お見積もりに賢くなる話。About Estimate

塗装の見積もり、ほんとの話。

塗装の見積もりって、なんだかよく分からない

見積もりを見るコツから業界の裏話まで、ガリレオ後藤がホンネでお話しします。

答える人。
ガリレオ後藤
塗装博士。聞きにくいことでもなんでも答えます!お気軽に「ガリレオ後藤」まで問い合わせくださいね。
質問する人。
春江町在住山本さん
当社のチラシやwebのデザイン担当のデザイナーさん。お客様代表としていろいろ質問してもらいました。

塗料の違いが価格の違い。安易な値引きにも注意を。

山本
見積書は明細までしっかり目を通して比較することが重要なのは分かりました。

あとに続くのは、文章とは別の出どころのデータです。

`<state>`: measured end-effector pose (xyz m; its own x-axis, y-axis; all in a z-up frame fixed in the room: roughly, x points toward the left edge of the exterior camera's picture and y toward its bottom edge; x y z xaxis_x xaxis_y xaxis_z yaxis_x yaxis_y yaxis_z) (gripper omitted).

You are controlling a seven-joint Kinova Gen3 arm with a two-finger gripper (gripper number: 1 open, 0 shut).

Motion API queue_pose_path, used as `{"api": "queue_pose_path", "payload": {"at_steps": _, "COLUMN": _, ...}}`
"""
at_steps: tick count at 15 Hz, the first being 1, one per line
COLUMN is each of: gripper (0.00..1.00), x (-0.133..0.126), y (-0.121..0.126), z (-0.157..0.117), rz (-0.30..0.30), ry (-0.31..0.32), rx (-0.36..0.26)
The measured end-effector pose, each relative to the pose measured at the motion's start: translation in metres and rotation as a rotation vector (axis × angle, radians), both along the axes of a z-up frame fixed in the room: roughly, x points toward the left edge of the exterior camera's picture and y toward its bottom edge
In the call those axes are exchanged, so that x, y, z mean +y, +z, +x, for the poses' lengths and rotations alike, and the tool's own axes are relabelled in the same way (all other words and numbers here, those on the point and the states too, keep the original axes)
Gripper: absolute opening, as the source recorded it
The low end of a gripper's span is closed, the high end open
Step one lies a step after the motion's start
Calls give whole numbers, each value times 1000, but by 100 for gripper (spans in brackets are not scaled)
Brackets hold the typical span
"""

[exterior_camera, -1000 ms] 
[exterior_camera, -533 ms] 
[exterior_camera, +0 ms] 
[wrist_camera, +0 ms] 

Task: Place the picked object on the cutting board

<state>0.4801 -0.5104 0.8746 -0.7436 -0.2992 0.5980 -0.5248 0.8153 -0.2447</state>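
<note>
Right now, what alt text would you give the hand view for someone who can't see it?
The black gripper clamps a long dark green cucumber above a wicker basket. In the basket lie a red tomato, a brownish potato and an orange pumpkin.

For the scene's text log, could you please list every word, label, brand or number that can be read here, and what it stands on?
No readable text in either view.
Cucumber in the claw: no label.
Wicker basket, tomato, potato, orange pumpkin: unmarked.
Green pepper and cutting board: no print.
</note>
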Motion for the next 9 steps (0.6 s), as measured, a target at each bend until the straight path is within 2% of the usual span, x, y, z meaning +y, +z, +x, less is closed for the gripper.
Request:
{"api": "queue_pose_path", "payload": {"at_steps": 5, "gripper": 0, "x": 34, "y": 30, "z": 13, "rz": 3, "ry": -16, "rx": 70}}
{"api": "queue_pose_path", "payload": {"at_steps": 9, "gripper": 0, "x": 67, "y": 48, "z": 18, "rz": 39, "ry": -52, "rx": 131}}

でも、材料名を見てもそれがグレード的にいいものなのか判別ができないんですが
ガリレオ後藤
そうなんですよね。実は同じ塗料でも違う種類があるってご存知ですか?
山本
えー、知らないです!
ガリレオ後藤
スタンダードな塗料として知られるシリコンには、水性と溶剤があります。水溶性のシリコンの方が値段は安いんですが、北陸などの雨風が多い日本海側では持ちがいい溶剤が断然おすすめなんです。でも、できるだけ安く済ませようとする業者は、あえて水性のものを使ったりしますね。最初は溶剤を使う予定だったのに、値引きの際にお客さまに無断で水性のものに変えるようないい加減な業者もいるんです。
山本
それって酷くないですか?塗料の種類が分からないお客さまは、値引きをしてもらえたら素直に喜んじゃいますよね。値引きされるけど、塗料の質も下げられているとは気づかずに
ガリレオ後藤
そうなんです。だから材料名がはっきりと記載されている見積書のほうがわかりやすくて安心なんですよ。

見逃してはいけない、足場の見積もり。

山本
他にも見積書で特に注意して見たほうがいい項目はありますか?
ガリレオ後藤
高圧洗浄など下地処理をきちんとやっているかも大事ですね。あと意外に足場も見逃せないですよ。
山本
足場ですか?
ガリレオ後藤
見落としがちですが、足場の比較は忘れないでほしいですね。足場の金額が安いと、メッシュシートを使用していない場合があります。メッシュシートは 隣家に対する配慮として大切なこと なので、記載されていない場合には確認した方がいいですよ。
山本
足場ひとつにしても注意すべき点があるんですね。
ガリレオ後藤
あと 気をつけてほしいのが、「足場を組まずに塗装するので安くできますよ!」という業者。 足場を組まずにはしごや脚立で仕事をする業者は、安全面の配慮ができないため転落事故などのリスクがあります。こういう業者は 塗りにくい場所や塗り回数を手抜きする可能性 もあると思います。
山本
簡単に値下げできるのには理由があるんですね。安くしてもらえると得したような気分になりますが、知らないうちにリスクを背負っていることもあるんですね。
ガリレオ後藤
「足場代をサービスします!」とか「キャンペーン中で足場代は無料です」というフレーズにも注意してください。 足場は塗装工事の現場に絶対に必要ですし、協力業者さんに組んでもらうものなので、それを無料にすることはでいません。 無料にした足場代は別の項目や工事単価にしっかりプラスされて、結局お客さま自身が支払っていますよ。

値引きのワケには裏がある。

山本
ズバリ値引きはしてもらえるんですか?
ガリレオ後藤
基本は 値引きしない見積書が理想 ですね。でも、工賃であったり材料の仕入れ業者に直接お願いすることで、多少の値引きは可能だと思います。5人かかるところを4人で頑張る、でも仕事の質は落とさない、といったような。
山本
なるほど。やはりお客さまとしては『要望はちゃんと伝えたい。でも金額はできるだけ安くしてほしい』といった思いがあると思うんですよ。
ガリレオ後藤
そうですね、ただ 大幅な値引きには要注意 ですよ!ひどい塗装屋では3回塗るところを2回に減らしてしまうなど、 どこかの工程を一つ抜かしてしまう こともある んですよ。まさしく手抜き工事です。最近では少なくなってきたものの、これはこの業界の昔ながらの嫌なイメージですね。
山本
それはひどいですね。私たちはつい大幅な値引きしてもらえるとそれだけお得!と思ってしまいますが、まさかそんな裏側があったとは。 どこから値引き をしてもらえたのかを きちんと確認する ことも大切ですね。